[Information provided — start]

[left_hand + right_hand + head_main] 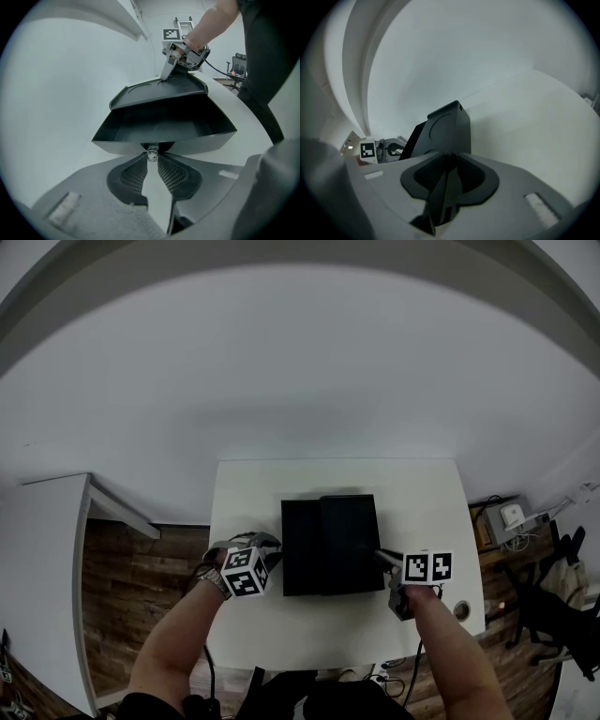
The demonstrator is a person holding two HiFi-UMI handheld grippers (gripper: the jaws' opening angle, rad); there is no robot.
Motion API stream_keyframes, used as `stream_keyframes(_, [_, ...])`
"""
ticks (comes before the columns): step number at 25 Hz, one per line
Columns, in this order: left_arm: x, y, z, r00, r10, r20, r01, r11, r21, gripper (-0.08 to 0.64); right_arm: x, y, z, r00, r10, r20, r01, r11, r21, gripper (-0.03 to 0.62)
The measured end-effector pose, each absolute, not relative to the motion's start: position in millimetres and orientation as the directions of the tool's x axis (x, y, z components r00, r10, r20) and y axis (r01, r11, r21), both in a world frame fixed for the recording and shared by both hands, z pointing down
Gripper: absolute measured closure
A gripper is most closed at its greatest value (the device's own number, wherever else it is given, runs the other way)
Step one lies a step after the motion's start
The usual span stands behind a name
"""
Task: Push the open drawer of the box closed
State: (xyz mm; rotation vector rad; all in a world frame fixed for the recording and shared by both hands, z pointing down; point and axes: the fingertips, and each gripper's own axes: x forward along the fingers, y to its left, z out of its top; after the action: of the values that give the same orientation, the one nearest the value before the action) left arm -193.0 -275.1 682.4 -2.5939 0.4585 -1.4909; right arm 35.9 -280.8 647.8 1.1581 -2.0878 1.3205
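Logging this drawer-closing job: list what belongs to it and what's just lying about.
Job: box; its open drawer; drawer knob between the fingers of the left gripper; right gripper on the box's top; table.
Lying about: side desk; office chair; grey device by the wall.

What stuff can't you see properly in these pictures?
- Head view: the drawer knob is hidden under the left gripper.
- Left gripper view: the drawer's far end is in shadow under the black box's top.
- Right gripper view: the drawer's inside is hidden behind the box.
- Head view: the floor clutter at the right is too small to name.
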Motion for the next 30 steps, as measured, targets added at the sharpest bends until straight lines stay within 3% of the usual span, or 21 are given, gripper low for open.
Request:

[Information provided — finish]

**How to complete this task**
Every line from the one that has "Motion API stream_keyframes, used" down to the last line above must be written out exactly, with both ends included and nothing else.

**Your response**
Motion API stream_keyframes, used as `stream_keyframes(_, [_, ...])`
"""
ticks (comes before the columns): step number at 25 Hz, one per line
Columns, in this order: left_arm: x, y, z, r00, r10, r20, r01, r11, r21, gripper (-0.08 to 0.64); right_arm: x, y, z, r00, r10, r20, r01, r11, r21, gripper (-0.03 to 0.62)
The measured end-effector pose, each absolute, not relative to the motion's start: position in millimetres and orientation as the directions of the tool's x axis (x, y, z components r00, r10, r20) and y axis (r01, r11, r21), both in a world frame fixed for the recording and shared by both hands, z pointing down
Gripper: absolute measured closure
A gripper is most closed at its greatest value (the device's own number, wherever else it is given, runs the other way)
Step one lies a step after the motion's start
The usual span stands behind a name
"""
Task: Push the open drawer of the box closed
State: (xyz mm; rotation vector rad; all in a world frame fixed for the recording and shared by both hands, z pointing down; point and axes: the fingertips, and each gripper's own axes: x forward along the fingers, y to its left, z out of its top; after the action: of the values that give the same orientation, the one nearest the value before the action) left arm -193.0 -275.1 682.4 -2.5939 0.4585 -1.4909; right arm 35.9 -280.8 647.8 1.1581 -2.0878 1.3205
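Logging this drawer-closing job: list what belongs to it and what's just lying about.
Job: box; its open drawer; drawer knob between the fingers of the left gripper; right gripper on the box's top; table.
Lying about: side desk; office chair; grey device by the wall.

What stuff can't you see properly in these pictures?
- Head view: the drawer knob is hidden under the left gripper.
- Left gripper view: the drawer's far end is in shadow under the black box's top.
- Right gripper view: the drawer's inside is hidden behind the box.
- Head view: the floor clutter at the right is too small to name.
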Motion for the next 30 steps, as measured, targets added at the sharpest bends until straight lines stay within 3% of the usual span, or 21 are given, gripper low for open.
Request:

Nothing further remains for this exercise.